## Task to carry out
Going through the data below, please show each line containing the string "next".

## Material shown
Start of Block
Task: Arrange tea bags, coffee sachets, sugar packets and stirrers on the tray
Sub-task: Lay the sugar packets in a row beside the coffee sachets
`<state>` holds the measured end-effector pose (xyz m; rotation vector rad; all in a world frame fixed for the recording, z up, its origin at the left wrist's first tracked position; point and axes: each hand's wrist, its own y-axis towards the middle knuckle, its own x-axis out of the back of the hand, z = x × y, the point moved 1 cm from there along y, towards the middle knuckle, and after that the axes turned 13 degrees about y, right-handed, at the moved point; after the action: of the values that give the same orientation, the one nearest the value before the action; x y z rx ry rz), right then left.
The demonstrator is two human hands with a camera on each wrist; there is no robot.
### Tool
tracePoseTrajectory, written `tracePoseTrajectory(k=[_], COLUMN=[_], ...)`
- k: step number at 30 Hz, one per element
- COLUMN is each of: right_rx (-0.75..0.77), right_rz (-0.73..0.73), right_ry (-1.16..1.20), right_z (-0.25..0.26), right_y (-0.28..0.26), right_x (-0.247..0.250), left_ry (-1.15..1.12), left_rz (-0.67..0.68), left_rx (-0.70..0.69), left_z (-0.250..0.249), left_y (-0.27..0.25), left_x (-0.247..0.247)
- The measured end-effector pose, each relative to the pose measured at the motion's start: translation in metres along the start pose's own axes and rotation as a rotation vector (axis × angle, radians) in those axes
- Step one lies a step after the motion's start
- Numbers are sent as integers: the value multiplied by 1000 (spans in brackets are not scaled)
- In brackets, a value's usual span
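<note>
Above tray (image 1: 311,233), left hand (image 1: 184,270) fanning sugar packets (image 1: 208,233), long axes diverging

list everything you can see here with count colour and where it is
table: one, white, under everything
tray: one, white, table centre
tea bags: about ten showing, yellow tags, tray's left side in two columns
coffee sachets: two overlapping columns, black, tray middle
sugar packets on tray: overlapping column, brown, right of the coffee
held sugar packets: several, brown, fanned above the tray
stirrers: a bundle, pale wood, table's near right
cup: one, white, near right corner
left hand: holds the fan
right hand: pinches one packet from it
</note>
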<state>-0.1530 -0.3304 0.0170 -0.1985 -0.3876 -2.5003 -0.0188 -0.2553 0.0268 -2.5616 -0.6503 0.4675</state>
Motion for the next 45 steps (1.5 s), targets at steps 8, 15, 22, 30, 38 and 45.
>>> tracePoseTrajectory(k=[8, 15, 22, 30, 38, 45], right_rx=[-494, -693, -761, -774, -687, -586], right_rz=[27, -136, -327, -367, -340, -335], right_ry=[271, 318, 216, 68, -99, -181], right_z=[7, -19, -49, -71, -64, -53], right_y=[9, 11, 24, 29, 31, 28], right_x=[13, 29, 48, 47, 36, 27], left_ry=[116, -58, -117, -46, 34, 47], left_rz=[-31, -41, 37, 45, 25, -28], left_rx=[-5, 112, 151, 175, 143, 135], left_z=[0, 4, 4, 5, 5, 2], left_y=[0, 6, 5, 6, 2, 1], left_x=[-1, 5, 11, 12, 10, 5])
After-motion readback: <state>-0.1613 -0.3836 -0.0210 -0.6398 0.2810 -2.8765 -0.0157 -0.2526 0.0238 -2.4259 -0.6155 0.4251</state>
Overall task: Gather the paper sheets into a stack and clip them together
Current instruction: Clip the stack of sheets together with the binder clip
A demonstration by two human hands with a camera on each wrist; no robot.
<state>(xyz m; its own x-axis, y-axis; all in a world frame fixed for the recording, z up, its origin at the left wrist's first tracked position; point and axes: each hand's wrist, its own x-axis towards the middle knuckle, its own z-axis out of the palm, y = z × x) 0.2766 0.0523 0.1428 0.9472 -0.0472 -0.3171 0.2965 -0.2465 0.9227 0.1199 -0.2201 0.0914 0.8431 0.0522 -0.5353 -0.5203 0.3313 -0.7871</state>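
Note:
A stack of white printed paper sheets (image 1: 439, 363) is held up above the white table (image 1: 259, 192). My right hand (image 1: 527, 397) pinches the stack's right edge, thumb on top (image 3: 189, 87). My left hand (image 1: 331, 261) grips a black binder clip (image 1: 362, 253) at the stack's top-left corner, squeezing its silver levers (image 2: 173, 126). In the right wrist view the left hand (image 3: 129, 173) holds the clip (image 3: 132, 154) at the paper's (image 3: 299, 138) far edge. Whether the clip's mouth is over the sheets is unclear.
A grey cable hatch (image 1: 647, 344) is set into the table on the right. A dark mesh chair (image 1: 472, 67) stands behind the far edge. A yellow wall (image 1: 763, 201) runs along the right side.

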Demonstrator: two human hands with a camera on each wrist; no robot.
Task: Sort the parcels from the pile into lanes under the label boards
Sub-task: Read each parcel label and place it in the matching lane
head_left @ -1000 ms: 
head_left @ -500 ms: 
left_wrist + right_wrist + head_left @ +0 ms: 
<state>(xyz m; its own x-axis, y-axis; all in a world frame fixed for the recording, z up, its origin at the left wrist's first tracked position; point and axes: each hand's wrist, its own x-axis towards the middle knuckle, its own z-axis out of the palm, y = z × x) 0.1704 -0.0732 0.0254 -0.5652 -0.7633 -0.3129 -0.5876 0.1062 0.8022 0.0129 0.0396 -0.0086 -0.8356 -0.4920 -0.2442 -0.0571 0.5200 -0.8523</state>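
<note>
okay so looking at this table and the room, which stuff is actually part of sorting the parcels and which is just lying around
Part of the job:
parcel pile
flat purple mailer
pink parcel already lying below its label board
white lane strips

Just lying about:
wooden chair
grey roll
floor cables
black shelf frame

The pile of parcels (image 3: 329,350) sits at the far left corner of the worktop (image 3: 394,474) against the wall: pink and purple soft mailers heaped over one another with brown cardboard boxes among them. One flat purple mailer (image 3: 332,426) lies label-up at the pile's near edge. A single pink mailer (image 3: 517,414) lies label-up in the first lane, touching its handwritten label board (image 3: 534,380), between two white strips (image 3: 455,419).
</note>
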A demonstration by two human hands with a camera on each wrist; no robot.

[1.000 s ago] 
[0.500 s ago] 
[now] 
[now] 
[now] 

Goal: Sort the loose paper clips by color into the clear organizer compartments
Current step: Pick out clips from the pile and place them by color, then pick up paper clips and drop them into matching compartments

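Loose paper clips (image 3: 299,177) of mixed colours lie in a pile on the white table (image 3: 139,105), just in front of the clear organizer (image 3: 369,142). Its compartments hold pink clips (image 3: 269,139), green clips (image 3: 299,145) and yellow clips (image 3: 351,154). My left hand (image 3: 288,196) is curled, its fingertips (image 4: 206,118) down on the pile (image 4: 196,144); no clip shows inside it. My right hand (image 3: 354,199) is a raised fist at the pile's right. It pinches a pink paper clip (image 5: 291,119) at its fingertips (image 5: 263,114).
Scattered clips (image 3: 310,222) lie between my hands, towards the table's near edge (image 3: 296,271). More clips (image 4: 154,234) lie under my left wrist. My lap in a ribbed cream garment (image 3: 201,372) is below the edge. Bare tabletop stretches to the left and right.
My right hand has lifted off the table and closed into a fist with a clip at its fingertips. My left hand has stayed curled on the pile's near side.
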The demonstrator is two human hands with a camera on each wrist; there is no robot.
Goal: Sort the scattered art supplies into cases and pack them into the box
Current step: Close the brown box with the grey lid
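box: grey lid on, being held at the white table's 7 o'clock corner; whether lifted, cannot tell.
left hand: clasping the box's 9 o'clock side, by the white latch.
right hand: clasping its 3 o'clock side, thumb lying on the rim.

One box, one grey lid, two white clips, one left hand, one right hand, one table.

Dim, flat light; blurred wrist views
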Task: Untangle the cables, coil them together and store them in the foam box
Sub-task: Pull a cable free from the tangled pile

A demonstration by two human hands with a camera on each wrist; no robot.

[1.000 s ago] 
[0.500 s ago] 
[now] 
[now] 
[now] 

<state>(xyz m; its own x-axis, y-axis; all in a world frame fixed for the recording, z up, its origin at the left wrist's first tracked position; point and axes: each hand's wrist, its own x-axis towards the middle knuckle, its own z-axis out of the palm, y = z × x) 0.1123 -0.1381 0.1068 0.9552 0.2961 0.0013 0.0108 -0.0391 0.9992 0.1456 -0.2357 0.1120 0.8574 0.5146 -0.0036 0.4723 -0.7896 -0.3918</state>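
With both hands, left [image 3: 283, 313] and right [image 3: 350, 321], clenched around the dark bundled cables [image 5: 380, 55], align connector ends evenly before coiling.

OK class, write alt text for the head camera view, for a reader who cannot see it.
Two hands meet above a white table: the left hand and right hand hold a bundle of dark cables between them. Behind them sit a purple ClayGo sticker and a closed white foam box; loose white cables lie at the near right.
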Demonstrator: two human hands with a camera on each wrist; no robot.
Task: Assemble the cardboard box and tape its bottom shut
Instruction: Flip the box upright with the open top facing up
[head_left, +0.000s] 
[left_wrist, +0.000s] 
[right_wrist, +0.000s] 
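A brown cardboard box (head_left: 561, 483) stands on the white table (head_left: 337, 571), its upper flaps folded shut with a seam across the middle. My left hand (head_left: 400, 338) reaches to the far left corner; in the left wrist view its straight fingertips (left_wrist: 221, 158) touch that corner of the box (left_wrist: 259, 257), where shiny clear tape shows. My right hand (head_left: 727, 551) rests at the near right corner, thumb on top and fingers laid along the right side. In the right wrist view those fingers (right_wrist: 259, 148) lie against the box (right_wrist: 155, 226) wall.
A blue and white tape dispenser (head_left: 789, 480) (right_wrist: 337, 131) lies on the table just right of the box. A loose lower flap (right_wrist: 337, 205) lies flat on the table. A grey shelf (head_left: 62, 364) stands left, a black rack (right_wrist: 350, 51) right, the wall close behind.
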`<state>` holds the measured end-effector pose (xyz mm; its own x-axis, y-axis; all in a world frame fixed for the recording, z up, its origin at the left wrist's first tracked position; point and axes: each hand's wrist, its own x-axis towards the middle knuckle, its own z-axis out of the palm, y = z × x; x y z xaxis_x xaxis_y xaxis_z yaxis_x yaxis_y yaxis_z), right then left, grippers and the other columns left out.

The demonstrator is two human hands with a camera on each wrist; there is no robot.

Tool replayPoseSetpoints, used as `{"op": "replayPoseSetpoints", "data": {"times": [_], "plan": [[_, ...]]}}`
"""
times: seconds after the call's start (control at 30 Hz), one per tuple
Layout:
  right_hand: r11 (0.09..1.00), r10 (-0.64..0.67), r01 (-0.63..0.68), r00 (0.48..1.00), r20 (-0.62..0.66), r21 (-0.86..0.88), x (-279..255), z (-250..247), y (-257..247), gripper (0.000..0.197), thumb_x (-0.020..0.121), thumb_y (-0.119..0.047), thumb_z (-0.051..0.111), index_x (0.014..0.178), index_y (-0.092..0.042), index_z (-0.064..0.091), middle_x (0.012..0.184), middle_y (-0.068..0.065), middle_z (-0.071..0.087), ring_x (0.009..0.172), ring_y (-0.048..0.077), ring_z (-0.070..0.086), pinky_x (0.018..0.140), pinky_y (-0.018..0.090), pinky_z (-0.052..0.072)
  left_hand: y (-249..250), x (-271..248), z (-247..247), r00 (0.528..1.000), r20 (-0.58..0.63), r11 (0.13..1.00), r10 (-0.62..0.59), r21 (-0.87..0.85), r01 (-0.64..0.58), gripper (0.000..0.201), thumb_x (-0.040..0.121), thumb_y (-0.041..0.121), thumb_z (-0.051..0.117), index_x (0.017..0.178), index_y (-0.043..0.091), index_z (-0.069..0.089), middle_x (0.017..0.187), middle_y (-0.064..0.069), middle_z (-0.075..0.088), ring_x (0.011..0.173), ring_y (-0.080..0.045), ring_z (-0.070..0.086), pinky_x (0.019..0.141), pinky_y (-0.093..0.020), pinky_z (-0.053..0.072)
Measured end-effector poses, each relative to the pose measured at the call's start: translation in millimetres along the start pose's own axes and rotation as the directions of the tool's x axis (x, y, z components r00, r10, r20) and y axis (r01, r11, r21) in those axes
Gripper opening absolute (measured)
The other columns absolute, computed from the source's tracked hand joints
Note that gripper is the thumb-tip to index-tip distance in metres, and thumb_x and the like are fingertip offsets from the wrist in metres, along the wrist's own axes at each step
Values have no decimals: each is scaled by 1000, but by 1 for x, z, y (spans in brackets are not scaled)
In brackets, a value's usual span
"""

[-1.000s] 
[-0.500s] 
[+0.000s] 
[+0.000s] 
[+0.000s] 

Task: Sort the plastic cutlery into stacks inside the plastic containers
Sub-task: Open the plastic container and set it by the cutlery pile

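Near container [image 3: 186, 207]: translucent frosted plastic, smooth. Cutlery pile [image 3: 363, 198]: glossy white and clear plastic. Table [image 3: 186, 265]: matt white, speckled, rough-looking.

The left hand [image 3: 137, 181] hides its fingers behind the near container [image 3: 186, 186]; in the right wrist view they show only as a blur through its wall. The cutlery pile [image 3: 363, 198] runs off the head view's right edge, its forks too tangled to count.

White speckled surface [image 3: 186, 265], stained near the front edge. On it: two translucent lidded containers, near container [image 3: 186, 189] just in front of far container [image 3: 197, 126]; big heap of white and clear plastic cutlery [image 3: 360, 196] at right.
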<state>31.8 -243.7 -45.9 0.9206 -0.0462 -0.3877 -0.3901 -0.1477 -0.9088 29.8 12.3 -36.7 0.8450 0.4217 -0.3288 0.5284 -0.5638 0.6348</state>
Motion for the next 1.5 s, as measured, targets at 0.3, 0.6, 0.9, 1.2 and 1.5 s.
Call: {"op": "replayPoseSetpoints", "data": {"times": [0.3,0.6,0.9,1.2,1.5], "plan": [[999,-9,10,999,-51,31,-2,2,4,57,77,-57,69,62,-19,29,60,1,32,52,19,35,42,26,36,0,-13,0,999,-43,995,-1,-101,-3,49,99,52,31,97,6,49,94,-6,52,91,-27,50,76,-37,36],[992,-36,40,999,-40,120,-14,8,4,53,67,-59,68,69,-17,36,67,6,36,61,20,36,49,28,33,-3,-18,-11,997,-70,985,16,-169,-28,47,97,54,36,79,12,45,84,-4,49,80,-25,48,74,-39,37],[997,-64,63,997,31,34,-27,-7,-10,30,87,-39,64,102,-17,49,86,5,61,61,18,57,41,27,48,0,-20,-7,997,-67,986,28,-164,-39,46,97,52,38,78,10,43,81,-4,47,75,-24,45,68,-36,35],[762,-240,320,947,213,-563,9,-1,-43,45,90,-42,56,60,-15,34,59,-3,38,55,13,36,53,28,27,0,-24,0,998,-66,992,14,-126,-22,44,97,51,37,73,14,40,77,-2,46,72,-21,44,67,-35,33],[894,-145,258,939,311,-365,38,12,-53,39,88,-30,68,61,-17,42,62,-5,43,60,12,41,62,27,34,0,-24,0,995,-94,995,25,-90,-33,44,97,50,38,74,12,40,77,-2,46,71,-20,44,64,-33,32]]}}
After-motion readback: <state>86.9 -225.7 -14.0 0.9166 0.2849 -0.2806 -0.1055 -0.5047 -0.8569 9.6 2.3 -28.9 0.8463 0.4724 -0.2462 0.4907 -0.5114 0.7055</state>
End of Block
## Worked solution
Motion for the next 45 steps (1.5 s), targets at steps 8, 15, 22, 30, 38 and 45.
Motion for the next 1.5 s, as measured, targets at 0.3, 0.6, 0.9, 1.2 and 1.5 s.

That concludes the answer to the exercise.